To do this, I survey both the capability approach literature on justice--particularly those of Amartya Sen, Sabina Alkire, and Jay Drydyk--examining its existing conception of structural injustice, and whether it can be used in such types of analyses. I also draw from the work of feminist critical social theorists Iris Marion Young and Sally Haslanger to further develop and specify a concept of structural injustice and its mechanisms for sustaining and perpetuating injustices. This theorical discussion is also informed by my field research with the LUCID Project, which studied the social and economic impact of nearly 20 years of genetically-modified, high-yield variety corn on the small farmers of the Upper Pulangi watershed in the province of Bukidnon, southern Philippines, in which I sketch the social structure that enables small farmers to participate in these farming practices, but also illustrating how they are disadvantaged and how their agency is constrained in this context.
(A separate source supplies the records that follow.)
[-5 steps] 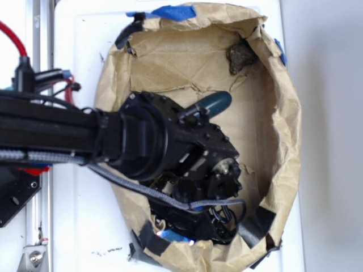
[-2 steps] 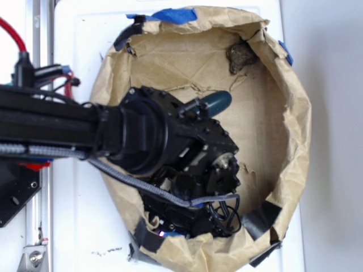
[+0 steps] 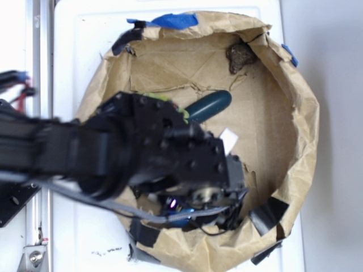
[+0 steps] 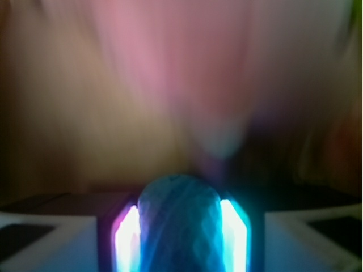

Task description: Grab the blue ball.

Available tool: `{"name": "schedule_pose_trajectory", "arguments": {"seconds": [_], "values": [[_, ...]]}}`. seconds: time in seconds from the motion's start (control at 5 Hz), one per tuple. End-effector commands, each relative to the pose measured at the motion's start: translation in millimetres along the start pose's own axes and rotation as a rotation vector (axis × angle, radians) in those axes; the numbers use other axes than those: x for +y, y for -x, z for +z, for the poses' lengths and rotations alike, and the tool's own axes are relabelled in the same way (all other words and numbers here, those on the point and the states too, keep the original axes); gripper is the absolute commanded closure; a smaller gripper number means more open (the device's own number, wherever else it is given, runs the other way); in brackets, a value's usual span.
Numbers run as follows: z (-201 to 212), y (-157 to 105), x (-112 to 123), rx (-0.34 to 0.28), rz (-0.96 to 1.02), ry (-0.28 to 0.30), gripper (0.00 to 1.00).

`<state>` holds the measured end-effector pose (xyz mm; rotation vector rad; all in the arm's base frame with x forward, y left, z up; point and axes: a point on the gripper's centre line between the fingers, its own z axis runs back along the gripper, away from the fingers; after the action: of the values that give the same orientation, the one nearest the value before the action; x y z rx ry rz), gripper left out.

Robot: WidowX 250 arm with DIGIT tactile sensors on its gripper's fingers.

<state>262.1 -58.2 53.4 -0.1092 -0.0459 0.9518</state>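
Black robot gripper [image 3: 190,212] hangs low over the near rim of a crumpled brown-paper nest [image 3: 295,130], its bulky wrist and arm blurred in the overhead view and hiding most of what sits beneath. From the wrist camera, the small round teal-blue ball with a matte, faintly dimpled surface [image 4: 178,224] fills the slot between the two glowing fingers [image 4: 126,238], which stand flush against its flanks on either side; the pincer appears pressed onto the ball, pinching it at its middle. Seen from above, only a sliver of blue shows under the gripper body at the lower edge of the paper, beside a strip of black tape [image 3: 266,214].

What matters for the coming move is that the ball lies dead centre between the fingers, neither to one side nor ahead of them, so any lift should go straight up, away from the paper floor, without a sideways pull that might roll it free. A round ball held at two points can slip, this onlooker judges. A long dark-green cucumber-shaped toy [image 3: 210,105] lies well apart, pointing toward the far rim. Behind the ball, the wrist view shows a soft pink blur, too smeared to identify.
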Motion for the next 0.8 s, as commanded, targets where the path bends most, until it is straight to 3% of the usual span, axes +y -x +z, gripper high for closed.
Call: {"name": "schedule_pose_trajectory", "arguments": {"seconds": [0.0,0.2,0.6], "values": [[59,-54,7,-0.198,0.073,0.054,1.0],[72,-49,19,-0.081,0.006,0.103,1.0],[110,-36,34,-0.161,-0.093,0.075,1.0]]}}
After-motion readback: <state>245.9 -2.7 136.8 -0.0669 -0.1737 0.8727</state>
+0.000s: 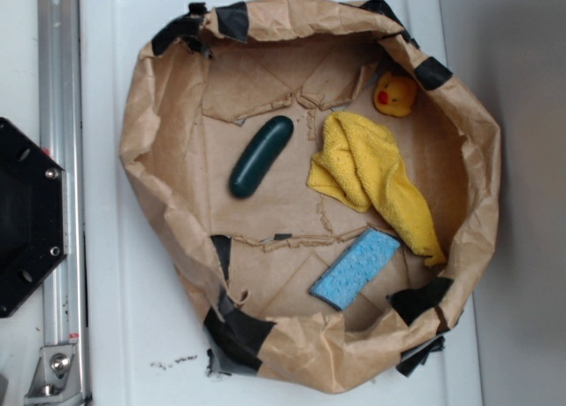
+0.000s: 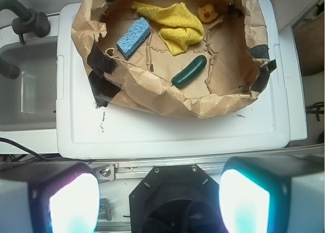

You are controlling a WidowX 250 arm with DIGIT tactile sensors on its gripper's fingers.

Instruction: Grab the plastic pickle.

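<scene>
Inside a crumpled brown paper basin, plastic pickle lying diagonally on the floor, dark green, glossy, rounded ends, left of a yellow cloth, apart from blue sponge and rubber duck, gripper fingers spread wide, well short of the basin.

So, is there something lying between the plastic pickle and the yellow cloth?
No. In the exterior view, only bare creased paper of the paper bag lies between the plastic pickle and the yellow cloth; the wrist view shows the same gap.
</scene>
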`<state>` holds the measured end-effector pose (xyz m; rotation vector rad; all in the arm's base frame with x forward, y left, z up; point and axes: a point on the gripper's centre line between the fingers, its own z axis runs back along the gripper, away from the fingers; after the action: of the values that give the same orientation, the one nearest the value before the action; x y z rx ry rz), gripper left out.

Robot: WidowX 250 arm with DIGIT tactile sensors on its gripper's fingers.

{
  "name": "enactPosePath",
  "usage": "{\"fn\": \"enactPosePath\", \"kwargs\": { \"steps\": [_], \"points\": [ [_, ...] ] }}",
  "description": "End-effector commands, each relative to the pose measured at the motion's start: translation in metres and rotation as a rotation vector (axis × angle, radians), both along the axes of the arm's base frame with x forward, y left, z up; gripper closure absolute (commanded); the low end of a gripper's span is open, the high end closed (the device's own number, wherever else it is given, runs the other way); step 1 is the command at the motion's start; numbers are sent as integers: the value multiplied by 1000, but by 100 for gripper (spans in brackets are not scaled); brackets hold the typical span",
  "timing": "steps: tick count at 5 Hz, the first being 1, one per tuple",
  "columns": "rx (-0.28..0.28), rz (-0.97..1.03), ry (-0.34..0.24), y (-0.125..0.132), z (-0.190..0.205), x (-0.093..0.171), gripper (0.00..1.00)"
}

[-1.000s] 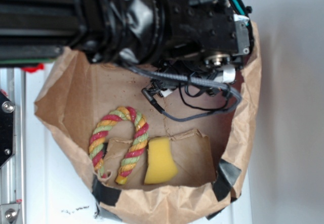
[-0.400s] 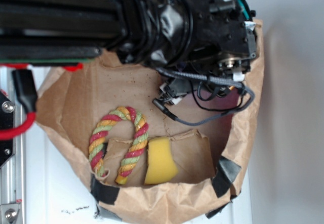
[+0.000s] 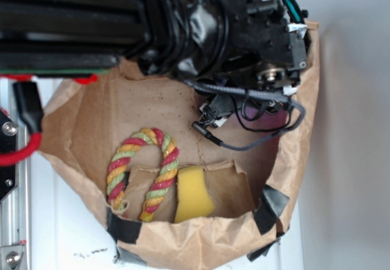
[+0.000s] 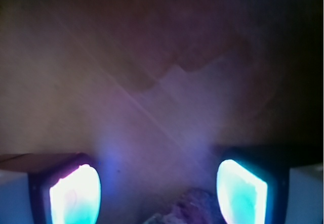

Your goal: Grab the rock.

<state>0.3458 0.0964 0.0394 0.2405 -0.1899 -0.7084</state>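
The rock [image 4: 188,209] shows only in the wrist view, as a small rough lump at the very bottom edge of the picture, a little right of centre. Its surface looks bumpy and uneven, tinted purplish-grey under the dim light (the true colour is hard to judge here). It lies on the brown paper floor, and only its upper part is visible, the rest being cut off by the frame. The picture is blurred, so finer detail cannot be made out. In the exterior view the rock is hidden from sight.
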Motion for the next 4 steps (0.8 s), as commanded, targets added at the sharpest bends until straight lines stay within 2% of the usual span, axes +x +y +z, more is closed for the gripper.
{"fn": "enactPosePath", "kwargs": {
  "steps": [1, 2, 3, 4],
  "points": [
    [105, 55, -117, 17, 22, 14, 0],
    [152, 77, -171, 21, 24, 14, 0],
    [161, 78, -169, 22, 25, 14, 0],
    [214, 97, -159, 28, 25, 11, 0]
  ]
}}
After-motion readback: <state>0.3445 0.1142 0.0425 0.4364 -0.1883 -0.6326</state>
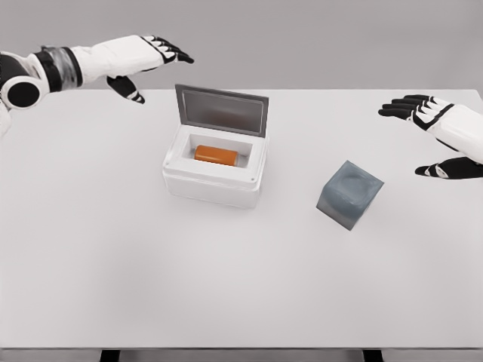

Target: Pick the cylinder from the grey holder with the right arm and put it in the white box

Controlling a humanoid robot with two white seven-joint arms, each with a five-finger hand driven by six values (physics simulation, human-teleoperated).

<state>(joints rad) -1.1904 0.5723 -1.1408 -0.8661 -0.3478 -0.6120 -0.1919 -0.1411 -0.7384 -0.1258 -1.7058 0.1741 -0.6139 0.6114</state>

I propose and sketch a capabilitarian critical analysis of structural injustice, a mode of social analysis that allows a researcher to articulate and analyze a concrete situation of injustice in terms of the social structural processes that produce and reproduce injustice, while also accounting for the positions occupied by the various agents who participate in the social structural processes. The degrees of agency of these various participants--that is, whether they experience the social structure as enabling or disabling of their agency--gives us not only points of evaluation and assessment of who is the most disadvantaged in an unjust social structure, but also (and equally importantly) gives us a direction for further investigating the mechanisms that allow these structures to perpetuate as well as possible levers of change. Expanding on Haslanger’s social ontology, in my sketch I focus on reasons to value as the drivers of the social structural processes that underpin the social structure. Unjust social structures are unjust because they misrecognize or exclude a plurality of possible reasons to value the resources around which the social structural processes are organized. This limits and impedes the capabilities and possibilities for action of some agents while enabling possibilities for other agents better positioned and whose reasons to value are aligned with that of the social structure. We can thus find the limitations of the existing social structure, how it is perpetuated, and identify the agents that occupy the most disadvantaged positions within that structure.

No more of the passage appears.